Exercise goal
Your answer should consist of the lines in the following data that contain "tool".

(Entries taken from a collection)
□ □ □ □ □
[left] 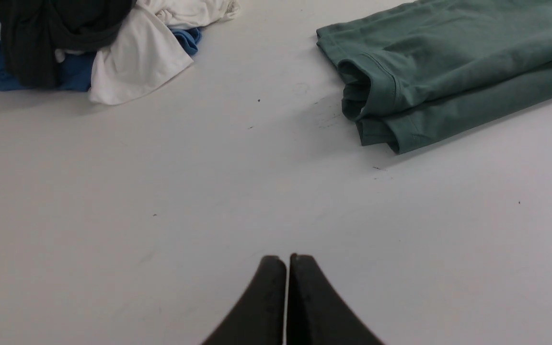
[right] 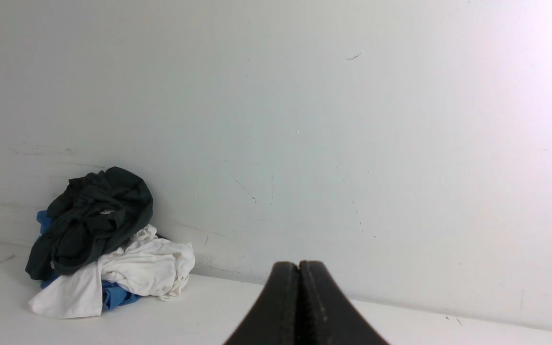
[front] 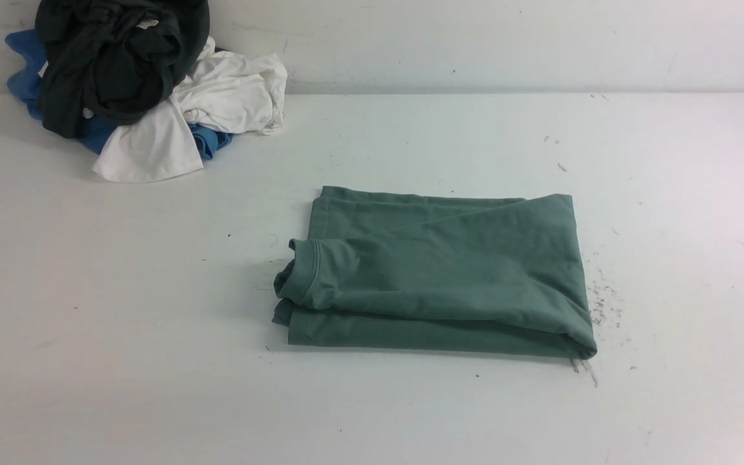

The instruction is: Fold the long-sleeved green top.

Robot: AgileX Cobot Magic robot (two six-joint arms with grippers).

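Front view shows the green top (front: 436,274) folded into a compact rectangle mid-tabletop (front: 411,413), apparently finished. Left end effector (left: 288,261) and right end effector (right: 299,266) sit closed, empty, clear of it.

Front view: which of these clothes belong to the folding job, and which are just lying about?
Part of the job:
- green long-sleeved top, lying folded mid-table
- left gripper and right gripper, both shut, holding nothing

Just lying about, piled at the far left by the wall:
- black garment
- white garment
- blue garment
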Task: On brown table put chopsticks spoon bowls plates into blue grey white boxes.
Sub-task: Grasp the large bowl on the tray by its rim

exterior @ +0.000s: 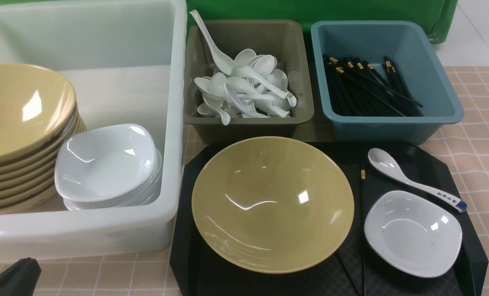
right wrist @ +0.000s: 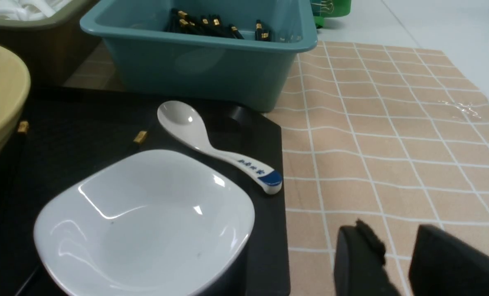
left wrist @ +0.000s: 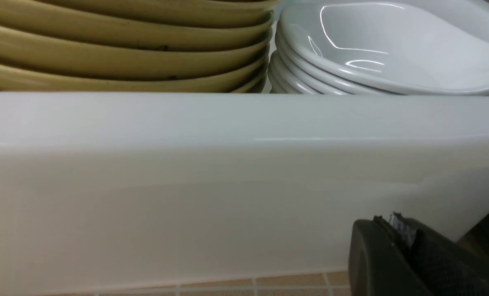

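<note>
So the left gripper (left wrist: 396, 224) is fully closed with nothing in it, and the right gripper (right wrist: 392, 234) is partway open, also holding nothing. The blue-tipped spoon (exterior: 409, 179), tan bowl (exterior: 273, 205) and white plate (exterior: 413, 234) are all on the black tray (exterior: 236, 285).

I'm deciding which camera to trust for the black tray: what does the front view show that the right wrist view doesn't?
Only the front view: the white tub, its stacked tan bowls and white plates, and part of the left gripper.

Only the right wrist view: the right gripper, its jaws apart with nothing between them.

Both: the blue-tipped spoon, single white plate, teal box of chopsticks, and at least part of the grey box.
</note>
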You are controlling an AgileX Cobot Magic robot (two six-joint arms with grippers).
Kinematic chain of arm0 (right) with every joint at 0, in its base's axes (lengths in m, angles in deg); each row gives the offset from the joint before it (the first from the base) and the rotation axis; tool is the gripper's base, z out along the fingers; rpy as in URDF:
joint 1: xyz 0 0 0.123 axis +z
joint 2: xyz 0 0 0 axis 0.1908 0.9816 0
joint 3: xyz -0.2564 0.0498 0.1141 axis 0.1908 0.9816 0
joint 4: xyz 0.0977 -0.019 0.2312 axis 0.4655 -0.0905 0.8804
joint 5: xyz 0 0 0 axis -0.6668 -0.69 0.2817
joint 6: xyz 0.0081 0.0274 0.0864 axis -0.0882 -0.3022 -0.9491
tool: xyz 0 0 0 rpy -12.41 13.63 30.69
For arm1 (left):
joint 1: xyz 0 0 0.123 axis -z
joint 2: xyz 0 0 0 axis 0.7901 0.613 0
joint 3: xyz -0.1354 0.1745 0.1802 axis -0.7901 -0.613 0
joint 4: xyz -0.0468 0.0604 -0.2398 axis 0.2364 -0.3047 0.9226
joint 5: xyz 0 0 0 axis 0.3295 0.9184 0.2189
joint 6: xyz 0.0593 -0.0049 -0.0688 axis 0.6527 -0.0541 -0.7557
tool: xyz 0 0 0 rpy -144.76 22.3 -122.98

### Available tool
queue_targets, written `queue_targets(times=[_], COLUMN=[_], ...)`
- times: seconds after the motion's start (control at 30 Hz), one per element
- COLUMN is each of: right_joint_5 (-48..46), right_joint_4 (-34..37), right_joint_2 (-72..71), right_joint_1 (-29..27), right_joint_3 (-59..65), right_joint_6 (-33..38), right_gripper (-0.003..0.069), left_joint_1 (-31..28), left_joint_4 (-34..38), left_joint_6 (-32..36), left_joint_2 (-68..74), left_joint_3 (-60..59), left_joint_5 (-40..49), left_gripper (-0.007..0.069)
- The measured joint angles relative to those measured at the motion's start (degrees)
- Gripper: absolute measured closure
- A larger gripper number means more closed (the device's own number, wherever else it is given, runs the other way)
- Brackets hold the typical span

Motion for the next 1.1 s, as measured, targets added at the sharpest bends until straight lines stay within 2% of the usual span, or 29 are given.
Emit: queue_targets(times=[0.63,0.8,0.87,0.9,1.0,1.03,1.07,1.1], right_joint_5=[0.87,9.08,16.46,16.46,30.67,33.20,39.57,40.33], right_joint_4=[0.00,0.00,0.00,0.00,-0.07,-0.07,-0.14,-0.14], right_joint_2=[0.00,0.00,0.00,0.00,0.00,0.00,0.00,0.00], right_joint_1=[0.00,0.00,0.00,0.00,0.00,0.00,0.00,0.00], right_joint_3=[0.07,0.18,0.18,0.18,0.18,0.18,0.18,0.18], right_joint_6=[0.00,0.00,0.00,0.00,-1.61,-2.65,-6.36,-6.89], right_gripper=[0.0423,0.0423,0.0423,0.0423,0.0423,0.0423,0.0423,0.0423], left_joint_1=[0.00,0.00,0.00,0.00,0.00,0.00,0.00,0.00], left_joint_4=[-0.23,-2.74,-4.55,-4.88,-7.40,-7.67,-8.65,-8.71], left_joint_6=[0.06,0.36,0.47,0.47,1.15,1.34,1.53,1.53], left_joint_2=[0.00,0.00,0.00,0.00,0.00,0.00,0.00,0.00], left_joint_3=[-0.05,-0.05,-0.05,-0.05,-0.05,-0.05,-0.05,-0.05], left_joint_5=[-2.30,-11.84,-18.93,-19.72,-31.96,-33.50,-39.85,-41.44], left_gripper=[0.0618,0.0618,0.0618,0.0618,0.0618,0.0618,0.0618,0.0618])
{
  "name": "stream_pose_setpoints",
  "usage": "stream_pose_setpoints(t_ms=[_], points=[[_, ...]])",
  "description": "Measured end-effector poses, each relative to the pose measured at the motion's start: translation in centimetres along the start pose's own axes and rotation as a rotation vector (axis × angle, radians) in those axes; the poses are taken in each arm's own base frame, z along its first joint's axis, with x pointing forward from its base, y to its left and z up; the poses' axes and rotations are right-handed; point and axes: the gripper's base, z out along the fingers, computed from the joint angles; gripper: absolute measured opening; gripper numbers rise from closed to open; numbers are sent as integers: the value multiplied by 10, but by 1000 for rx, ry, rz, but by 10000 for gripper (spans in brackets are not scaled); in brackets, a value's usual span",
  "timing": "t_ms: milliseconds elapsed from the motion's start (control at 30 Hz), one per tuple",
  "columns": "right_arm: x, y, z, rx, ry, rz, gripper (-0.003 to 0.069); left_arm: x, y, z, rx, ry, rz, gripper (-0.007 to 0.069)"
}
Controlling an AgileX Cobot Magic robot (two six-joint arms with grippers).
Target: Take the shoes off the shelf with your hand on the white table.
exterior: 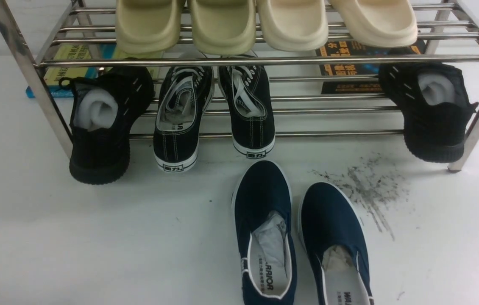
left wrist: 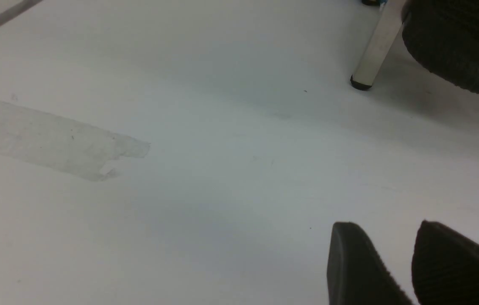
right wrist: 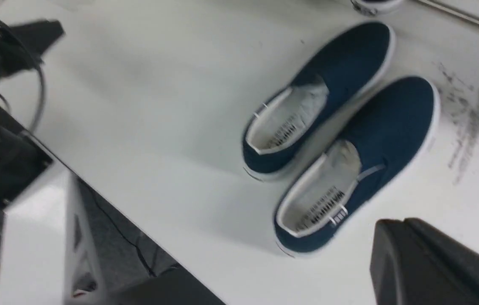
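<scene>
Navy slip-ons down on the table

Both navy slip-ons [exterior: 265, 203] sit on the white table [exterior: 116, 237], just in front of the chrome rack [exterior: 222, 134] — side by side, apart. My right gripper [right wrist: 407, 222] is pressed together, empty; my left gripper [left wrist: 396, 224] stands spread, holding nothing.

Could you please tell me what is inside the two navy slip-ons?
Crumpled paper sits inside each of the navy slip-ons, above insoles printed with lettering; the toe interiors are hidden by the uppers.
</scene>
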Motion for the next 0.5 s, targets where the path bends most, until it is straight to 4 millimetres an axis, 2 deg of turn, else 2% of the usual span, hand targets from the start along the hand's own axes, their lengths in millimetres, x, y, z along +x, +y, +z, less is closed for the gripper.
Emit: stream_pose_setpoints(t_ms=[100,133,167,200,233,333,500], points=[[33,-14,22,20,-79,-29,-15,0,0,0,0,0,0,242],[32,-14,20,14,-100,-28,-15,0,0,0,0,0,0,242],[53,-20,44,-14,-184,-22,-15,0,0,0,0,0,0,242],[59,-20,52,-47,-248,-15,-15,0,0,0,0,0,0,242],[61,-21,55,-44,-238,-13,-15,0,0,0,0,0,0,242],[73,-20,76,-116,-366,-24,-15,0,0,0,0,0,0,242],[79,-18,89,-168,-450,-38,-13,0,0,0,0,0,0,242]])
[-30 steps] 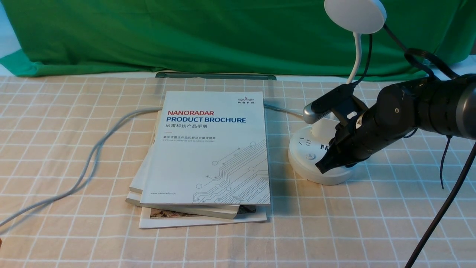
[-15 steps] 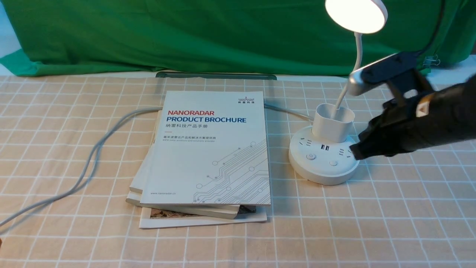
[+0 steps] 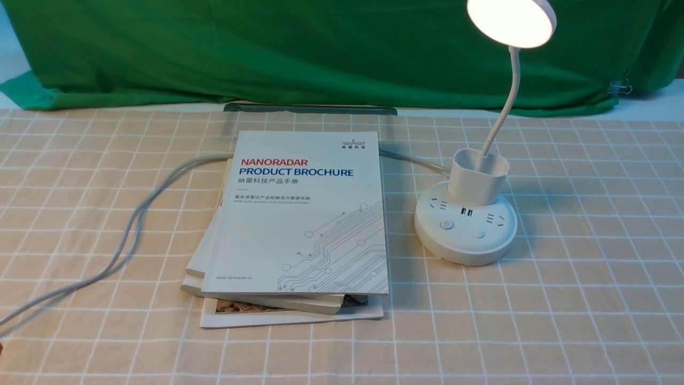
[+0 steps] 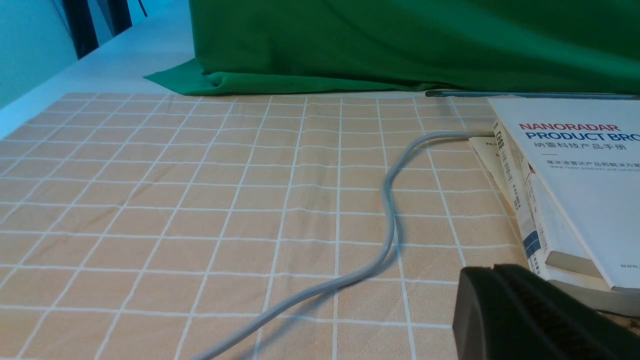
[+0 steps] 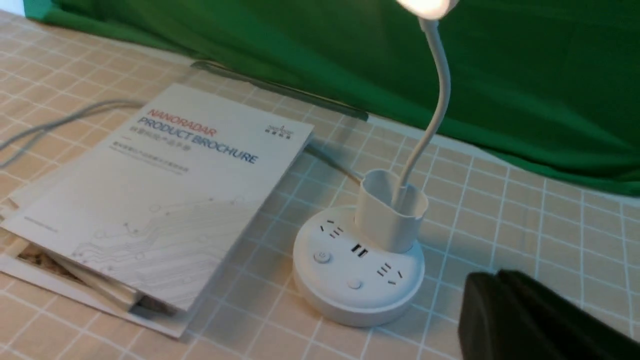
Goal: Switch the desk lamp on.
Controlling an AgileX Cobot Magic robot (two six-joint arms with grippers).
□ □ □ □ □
Response to this task
Kinematic chain of arm0 (right) with every joint at 0, in its base's axes (lengths in m, angles in deg); each row gives the offset from the joint before it (the first from the base) and the rotation axis; tool is the gripper's base, z out along the fingers; rpy as in URDF:
tool: xyz 0 0 0 rpy -12.41 13.63 30.69
tool: xyz 0 0 0 rpy -144.76 22.3 -122.98
### Available tool

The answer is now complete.